(Beginning of Raw data)

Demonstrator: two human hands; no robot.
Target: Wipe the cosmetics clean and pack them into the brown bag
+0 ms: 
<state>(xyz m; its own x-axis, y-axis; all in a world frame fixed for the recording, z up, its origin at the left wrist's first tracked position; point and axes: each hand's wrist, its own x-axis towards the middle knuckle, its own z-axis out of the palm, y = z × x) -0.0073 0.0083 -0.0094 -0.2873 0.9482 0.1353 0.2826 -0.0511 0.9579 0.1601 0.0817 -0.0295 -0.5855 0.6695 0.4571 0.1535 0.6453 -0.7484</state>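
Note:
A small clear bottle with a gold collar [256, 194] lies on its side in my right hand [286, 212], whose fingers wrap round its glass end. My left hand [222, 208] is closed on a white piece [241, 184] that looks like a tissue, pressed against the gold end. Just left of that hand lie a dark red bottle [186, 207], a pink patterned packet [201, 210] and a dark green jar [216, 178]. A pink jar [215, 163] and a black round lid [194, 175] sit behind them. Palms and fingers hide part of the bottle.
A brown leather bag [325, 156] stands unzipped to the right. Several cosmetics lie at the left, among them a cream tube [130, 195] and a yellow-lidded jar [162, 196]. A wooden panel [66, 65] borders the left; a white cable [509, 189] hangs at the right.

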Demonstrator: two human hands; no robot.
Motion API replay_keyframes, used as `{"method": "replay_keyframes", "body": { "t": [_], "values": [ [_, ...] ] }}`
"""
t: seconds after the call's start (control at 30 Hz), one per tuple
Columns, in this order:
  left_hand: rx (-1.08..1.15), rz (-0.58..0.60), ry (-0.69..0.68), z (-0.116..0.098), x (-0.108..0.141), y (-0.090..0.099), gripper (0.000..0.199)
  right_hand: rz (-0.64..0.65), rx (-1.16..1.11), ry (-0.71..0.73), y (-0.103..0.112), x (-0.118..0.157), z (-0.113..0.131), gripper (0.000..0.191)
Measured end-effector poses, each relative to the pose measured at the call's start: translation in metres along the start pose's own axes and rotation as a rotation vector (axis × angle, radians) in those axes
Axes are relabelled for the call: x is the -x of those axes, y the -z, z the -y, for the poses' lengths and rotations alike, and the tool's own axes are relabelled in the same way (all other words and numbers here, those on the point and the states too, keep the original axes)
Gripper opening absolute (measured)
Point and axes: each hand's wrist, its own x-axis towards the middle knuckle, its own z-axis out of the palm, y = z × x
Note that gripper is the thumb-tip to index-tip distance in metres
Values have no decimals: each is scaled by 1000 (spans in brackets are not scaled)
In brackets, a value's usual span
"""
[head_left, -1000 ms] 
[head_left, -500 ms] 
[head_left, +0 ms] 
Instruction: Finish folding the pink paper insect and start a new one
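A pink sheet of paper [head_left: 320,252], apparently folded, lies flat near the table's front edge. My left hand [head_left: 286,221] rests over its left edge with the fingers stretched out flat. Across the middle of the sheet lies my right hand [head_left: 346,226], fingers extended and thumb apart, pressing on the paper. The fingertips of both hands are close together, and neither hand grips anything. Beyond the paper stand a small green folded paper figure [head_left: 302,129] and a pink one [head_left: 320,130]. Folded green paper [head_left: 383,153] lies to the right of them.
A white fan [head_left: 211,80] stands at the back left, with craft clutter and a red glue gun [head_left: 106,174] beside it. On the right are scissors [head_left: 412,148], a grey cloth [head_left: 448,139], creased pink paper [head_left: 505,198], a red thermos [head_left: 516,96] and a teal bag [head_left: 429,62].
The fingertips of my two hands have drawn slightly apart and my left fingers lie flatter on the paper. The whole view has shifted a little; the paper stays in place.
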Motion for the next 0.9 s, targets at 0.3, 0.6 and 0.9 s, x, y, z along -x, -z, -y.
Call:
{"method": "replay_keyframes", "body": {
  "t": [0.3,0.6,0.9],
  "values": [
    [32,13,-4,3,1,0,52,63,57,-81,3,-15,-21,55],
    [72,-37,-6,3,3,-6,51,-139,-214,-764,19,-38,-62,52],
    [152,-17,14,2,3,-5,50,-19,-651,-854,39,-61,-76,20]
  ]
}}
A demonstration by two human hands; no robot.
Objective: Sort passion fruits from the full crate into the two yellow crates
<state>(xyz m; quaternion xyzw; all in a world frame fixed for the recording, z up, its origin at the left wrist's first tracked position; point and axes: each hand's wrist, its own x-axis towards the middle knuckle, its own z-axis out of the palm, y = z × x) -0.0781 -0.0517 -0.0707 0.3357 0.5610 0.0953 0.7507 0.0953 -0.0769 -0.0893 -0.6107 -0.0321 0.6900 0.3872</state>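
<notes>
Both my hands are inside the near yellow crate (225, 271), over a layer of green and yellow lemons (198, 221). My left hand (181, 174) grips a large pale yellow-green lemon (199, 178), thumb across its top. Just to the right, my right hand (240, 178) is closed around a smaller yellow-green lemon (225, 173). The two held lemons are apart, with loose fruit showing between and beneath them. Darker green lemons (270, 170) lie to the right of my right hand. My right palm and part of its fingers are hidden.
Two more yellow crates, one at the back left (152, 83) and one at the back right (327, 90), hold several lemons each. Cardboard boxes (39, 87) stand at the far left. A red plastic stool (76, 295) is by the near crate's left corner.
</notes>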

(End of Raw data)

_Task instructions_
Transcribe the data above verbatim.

_Answer to this exercise_
Demonstrator: two human hands; no robot.
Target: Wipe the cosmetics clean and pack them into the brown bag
+0 ms: 
<state>(xyz m; its own x-axis, y-axis; all in a world frame fixed for the recording, z up, its origin at the left wrist's first tracked position; point and axes: each hand's wrist, its own x-axis towards the middle knuckle, its own z-axis out of the palm, y = z × x) -0.0073 0.0083 -0.0094 -0.2873 0.9482 0.1353 0.2826 -0.0511 0.9579 0.1601 0.0817 -0.0295 -0.5855 0.6695 0.4571 0.1535 0.6453 -0.7484</state>
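Note:
A small clear bottle with a gold collar [256, 194] lies on its side in my right hand [286, 212], whose fingers wrap round its glass end. My left hand [222, 208] is closed on a white piece [241, 184] that looks like a tissue, pressed against the gold end. Just left of that hand lie a dark red bottle [186, 207], a pink patterned packet [201, 210] and a dark green jar [216, 178]. A pink jar [215, 163] and a black round lid [194, 175] sit behind them. Palms and fingers hide part of the bottle.
A brown leather bag [325, 156] stands unzipped to the right. Several cosmetics lie at the left, among them a cream tube [130, 195] and a yellow-lidded jar [162, 196]. A wooden panel [66, 65] borders the left; a white cable [509, 189] hangs at the right.
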
Demonstrator: two human hands; no robot.
Motion API replay_keyframes, used as `{"method": "replay_keyframes", "body": { "t": [_], "values": [ [_, ...] ] }}`
"""
t: seconds after the call's start (control at 30 Hz), one per tuple
Columns, in this order:
  left_hand: rx (-1.08..1.15), rz (-0.58..0.60), ry (-0.69..0.68), z (-0.116..0.098), x (-0.108..0.141), y (-0.090..0.099), gripper (0.000..0.199)
  right_hand: rz (-0.64..0.65), rx (-1.16..1.11), ry (-0.71..0.73), y (-0.103..0.112), x (-0.118..0.157), z (-0.113..0.131), gripper (0.000..0.191)
Measured end-effector poses, each relative to the pose measured at the call's start: translation in metres along the start pose's own axes and rotation as a rotation vector (axis × angle, radians) in those axes
Axes are relabelled for the call: x is the -x of those axes, y the -z, z the -y, for the poses' lengths and rotations alike, and the tool's own axes are relabelled in the same way (all other words and numbers here, those on the point and the states too, keep the original axes)
Gripper opening absolute (measured)
Point and axes: each hand's wrist, its own x-axis towards the middle knuckle, its own z-axis out of the palm, y = z × x
Note that gripper is the thumb-tip to index-tip distance in metres
Values have no decimals: each is scaled by 1000 (spans in brackets are not scaled)
In brackets, a value's usual span
"""
[head_left, -1000 ms] 
[head_left, -500 ms] 
[head_left, +0 ms] 
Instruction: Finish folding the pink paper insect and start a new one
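A pink sheet of paper [head_left: 320,252], apparently folded, lies flat near the table's front edge. My left hand [head_left: 286,221] rests over its left edge with the fingers stretched out flat. Across the middle of the sheet lies my right hand [head_left: 346,226], fingers extended and thumb apart, pressing on the paper. The fingertips of both hands are close together, and neither hand grips anything. Beyond the paper stand a small green folded paper figure [head_left: 302,129] and a pink one [head_left: 320,130]. Folded green paper [head_left: 383,153] lies to the right of them.
A white fan [head_left: 211,80] stands at the back left, with craft clutter and a red glue gun [head_left: 106,174] beside it. On the right are scissors [head_left: 412,148], a grey cloth [head_left: 448,139], creased pink paper [head_left: 505,198], a red thermos [head_left: 516,96] and a teal bag [head_left: 429,62].
The fingertips of my two hands have drawn slightly apart and my left fingers lie flatter on the paper. The whole view has shifted a little; the paper stays in place.
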Motion for the next 0.9 s, targets at 0.3, 0.6 and 0.9 s, x, y, z along -x, -z, -y.
Call:
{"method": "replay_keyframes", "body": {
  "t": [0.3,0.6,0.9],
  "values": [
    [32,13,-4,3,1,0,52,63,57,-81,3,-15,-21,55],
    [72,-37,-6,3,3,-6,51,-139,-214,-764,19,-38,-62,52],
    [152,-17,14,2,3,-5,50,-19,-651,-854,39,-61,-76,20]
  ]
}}
A demonstration by two human hands; no robot.
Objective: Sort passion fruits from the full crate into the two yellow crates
<state>(xyz m; quaternion xyzw; all in a world frame fixed for the recording, z up, its origin at the left wrist's first tracked position; point and axes: each hand's wrist, its own x-axis towards the middle knuckle, its own z-axis out of the palm, y = z × x) -0.0781 -0.0517 -0.0707 0.3357 0.5610 0.0953 0.7507 0.0953 -0.0769 -0.0893 -0.6107 -0.0321 0.6900 0.3872</state>
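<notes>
Both my hands are inside the near yellow crate (225, 271), over a layer of green and yellow lemons (198, 221). My left hand (181, 174) grips a large pale yellow-green lemon (199, 178), thumb across its top. Just to the right, my right hand (240, 178) is closed around a smaller yellow-green lemon (225, 173). The two held lemons are apart, with loose fruit showing between and beneath them. Darker green lemons (270, 170) lie to the right of my right hand. My right palm and part of its fingers are hidden.
Two more yellow crates, one at the back left (152, 83) and one at the back right (327, 90), hold several lemons each. Cardboard boxes (39, 87) stand at the far left. A red plastic stool (76, 295) is by the near crate's left corner.
</notes>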

The requested output has been fully supplied.